--- PROBLEM TO SOLVE ---
Extract every line below that contains the word "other".

--- ENTRIES SHOWN ---
+===+
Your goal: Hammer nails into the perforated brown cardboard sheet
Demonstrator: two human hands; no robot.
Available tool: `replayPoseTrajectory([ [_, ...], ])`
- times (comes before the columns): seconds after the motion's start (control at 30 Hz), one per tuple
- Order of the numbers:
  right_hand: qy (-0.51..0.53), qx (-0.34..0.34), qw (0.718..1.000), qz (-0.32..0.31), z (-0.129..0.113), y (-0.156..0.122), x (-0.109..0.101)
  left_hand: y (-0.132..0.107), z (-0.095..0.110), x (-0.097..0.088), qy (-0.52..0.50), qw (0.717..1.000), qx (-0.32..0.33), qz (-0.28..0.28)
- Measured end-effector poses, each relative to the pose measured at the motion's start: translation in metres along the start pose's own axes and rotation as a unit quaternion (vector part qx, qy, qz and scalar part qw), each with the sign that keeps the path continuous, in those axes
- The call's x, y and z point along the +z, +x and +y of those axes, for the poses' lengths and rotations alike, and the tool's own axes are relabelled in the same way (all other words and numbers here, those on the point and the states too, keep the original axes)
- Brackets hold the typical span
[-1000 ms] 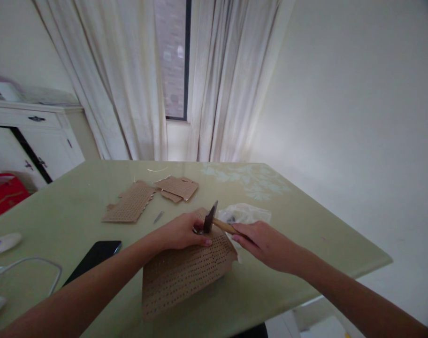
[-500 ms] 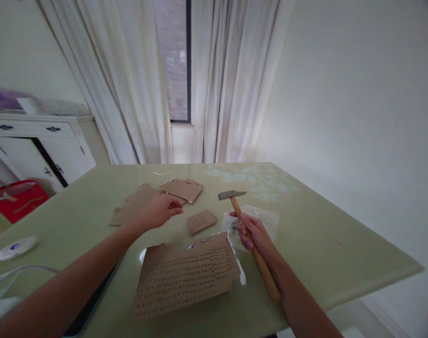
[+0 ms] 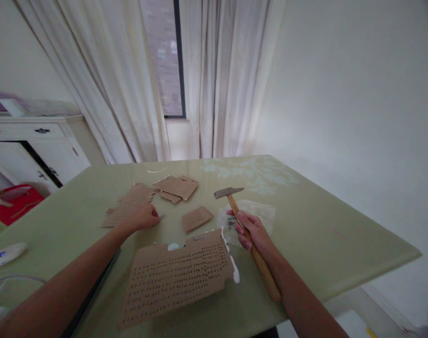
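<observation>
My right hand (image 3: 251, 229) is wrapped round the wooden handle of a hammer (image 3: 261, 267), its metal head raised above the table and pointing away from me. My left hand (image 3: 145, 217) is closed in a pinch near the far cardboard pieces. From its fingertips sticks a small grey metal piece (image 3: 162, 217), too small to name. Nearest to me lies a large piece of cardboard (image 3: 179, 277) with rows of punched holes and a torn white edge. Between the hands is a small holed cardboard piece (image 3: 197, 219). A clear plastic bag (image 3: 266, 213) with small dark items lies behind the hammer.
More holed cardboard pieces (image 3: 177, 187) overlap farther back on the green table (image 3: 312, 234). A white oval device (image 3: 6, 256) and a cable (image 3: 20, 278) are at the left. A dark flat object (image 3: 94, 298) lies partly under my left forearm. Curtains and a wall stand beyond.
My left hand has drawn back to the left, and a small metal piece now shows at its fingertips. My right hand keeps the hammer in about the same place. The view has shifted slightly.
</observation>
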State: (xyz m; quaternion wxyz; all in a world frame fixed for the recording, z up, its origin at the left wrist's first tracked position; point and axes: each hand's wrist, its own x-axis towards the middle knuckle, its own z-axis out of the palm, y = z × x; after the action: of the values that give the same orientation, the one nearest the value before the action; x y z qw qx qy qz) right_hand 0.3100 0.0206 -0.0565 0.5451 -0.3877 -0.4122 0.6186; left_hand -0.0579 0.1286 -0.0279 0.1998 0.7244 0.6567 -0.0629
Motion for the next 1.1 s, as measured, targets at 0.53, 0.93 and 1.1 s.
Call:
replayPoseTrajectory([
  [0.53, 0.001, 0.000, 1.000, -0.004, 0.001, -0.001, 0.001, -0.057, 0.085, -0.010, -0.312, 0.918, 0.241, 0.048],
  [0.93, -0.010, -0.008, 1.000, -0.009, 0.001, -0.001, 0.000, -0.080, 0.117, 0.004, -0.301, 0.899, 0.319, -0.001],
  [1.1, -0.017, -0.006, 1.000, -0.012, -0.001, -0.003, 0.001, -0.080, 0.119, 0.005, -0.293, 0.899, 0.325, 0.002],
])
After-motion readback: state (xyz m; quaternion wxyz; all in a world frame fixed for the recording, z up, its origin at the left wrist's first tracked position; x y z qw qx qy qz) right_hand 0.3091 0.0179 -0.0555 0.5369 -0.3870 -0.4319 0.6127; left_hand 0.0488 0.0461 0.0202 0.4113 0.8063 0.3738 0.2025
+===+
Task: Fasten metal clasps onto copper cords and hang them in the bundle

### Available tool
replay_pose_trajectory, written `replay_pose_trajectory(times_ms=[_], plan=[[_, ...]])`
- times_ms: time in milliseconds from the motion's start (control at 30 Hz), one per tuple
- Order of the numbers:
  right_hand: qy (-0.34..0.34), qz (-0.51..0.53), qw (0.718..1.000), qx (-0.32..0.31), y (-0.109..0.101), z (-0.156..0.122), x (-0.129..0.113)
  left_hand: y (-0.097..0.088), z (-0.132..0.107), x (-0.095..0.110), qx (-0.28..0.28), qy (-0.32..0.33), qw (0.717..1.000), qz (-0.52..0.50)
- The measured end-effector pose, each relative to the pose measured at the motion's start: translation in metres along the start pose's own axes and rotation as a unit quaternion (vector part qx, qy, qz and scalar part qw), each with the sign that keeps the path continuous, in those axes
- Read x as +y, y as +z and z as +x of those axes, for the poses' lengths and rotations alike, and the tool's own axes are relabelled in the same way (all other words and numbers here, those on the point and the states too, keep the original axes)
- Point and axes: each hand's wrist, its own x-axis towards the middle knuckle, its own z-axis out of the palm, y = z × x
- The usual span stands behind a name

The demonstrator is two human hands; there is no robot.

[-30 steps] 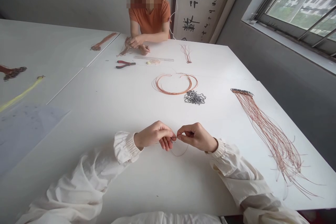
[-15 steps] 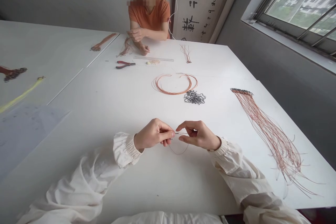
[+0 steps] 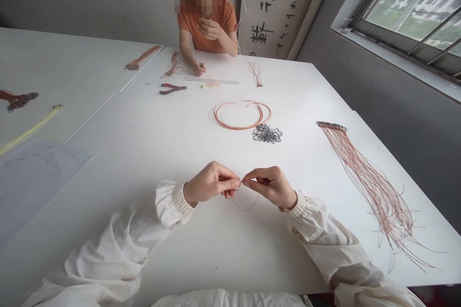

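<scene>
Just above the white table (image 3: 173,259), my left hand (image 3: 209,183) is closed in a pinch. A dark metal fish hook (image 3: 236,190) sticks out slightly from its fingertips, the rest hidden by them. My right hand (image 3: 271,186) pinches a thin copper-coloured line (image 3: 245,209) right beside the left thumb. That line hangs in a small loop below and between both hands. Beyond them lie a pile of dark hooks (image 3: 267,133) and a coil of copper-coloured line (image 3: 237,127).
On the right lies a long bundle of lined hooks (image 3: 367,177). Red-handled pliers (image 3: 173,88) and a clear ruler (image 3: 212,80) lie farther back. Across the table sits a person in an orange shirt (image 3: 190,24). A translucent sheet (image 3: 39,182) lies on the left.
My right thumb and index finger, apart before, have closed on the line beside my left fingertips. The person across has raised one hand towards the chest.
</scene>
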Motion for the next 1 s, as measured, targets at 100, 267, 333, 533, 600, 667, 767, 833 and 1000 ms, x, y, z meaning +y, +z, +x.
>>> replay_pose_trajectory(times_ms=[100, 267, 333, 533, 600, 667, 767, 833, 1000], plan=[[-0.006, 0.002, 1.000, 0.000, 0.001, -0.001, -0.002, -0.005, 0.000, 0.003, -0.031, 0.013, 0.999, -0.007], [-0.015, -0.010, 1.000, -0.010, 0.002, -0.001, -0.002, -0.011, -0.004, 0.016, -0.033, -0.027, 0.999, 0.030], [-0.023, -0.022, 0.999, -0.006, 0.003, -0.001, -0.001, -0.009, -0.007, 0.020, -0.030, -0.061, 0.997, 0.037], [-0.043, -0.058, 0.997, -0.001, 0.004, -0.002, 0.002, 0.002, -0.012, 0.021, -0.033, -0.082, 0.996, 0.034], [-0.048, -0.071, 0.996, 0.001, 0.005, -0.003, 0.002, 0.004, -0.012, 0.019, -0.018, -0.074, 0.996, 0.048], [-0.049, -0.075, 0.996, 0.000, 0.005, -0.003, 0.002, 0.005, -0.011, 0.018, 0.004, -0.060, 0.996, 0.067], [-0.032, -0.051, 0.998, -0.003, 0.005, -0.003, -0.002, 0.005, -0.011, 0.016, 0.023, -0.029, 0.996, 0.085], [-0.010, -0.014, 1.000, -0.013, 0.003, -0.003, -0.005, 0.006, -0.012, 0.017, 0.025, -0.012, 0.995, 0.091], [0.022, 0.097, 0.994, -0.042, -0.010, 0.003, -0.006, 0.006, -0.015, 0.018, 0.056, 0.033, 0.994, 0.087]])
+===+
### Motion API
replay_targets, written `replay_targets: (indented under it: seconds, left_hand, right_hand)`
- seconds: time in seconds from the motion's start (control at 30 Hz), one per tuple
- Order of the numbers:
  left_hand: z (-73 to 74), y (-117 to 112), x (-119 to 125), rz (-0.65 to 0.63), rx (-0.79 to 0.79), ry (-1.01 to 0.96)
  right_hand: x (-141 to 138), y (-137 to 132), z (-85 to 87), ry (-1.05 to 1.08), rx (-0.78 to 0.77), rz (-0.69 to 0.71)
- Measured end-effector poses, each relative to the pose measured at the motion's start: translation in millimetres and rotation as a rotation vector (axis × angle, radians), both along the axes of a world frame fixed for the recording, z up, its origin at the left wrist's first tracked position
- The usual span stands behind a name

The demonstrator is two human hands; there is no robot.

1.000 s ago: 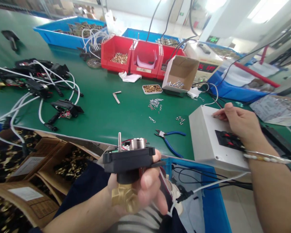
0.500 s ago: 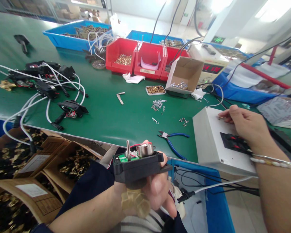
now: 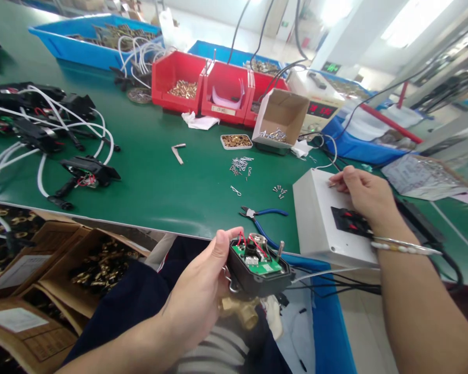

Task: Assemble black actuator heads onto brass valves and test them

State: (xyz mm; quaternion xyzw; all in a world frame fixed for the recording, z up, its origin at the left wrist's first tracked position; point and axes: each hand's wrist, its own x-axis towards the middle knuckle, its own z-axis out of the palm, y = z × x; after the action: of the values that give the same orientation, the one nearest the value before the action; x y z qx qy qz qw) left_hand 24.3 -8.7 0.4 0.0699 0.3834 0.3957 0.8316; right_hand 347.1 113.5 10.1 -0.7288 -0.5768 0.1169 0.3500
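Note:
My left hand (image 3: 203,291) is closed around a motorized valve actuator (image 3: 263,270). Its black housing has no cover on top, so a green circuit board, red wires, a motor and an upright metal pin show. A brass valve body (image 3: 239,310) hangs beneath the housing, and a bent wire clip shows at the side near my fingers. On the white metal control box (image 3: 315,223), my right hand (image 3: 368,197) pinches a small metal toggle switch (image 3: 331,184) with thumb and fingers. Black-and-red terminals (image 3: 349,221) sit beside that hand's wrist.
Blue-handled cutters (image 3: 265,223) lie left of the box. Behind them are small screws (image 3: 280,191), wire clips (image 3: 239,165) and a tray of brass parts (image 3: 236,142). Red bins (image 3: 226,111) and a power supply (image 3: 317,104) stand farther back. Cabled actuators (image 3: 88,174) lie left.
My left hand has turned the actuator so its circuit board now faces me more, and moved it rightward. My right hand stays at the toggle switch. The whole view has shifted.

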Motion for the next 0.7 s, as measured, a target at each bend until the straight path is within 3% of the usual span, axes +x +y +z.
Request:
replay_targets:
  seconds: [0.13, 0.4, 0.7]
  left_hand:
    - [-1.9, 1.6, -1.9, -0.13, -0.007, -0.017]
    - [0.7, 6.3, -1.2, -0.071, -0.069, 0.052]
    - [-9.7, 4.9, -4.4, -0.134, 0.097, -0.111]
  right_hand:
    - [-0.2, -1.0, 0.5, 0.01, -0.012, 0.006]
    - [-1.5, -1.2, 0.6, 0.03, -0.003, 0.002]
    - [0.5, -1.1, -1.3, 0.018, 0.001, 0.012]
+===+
--- REPLY ---
- The call's x, y and z point along the +z, +x and +y of those axes, for the poses' lengths and rotations alike, and the tool's own axes are relabelled in the same way (all other words and numbers here, those on the point and the states too, keep the original axes)
- Read x as +y, y as +z and z as +x of those axes, for the poses' lengths and rotations alike, and the tool's own axes are relabelled in the same way (all other words and numbers here, those on the point and the states too, keep the original axes)

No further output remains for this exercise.